(Task description):
Where a line below holds the string "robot", copy that line.

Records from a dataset

# # #

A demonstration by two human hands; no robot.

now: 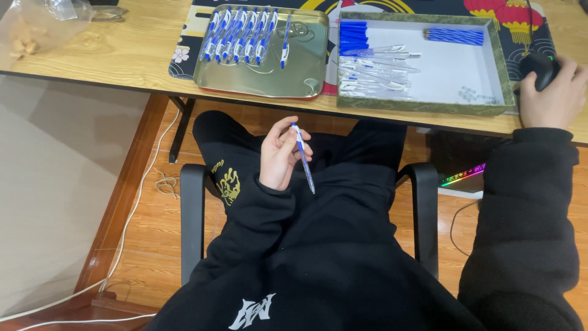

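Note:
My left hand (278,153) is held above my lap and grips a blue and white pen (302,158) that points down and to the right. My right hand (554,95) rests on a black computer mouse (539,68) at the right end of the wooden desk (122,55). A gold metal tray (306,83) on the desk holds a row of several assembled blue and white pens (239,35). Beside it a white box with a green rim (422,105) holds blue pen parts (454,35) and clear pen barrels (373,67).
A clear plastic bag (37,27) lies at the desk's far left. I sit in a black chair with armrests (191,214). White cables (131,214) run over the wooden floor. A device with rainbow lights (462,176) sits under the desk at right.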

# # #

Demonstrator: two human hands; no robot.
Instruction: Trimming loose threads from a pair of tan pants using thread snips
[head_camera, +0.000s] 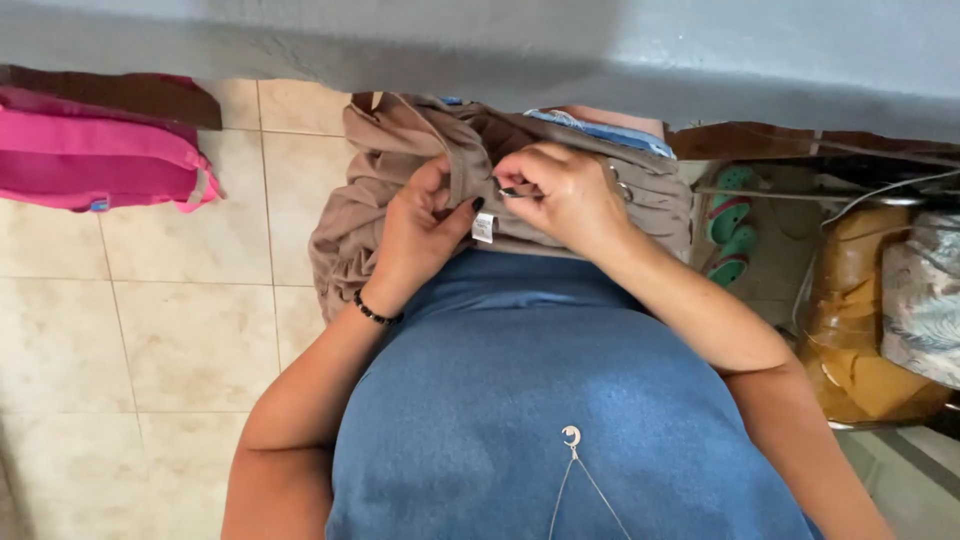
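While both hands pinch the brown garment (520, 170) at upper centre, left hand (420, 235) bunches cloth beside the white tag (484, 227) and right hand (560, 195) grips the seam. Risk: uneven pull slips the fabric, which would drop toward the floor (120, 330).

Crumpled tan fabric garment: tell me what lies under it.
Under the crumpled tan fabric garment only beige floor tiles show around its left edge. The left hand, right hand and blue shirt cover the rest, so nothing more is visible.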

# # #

(Expected output):
A demonstration by two human hands; no robot.
Demonstrator: two human hands; no robot.

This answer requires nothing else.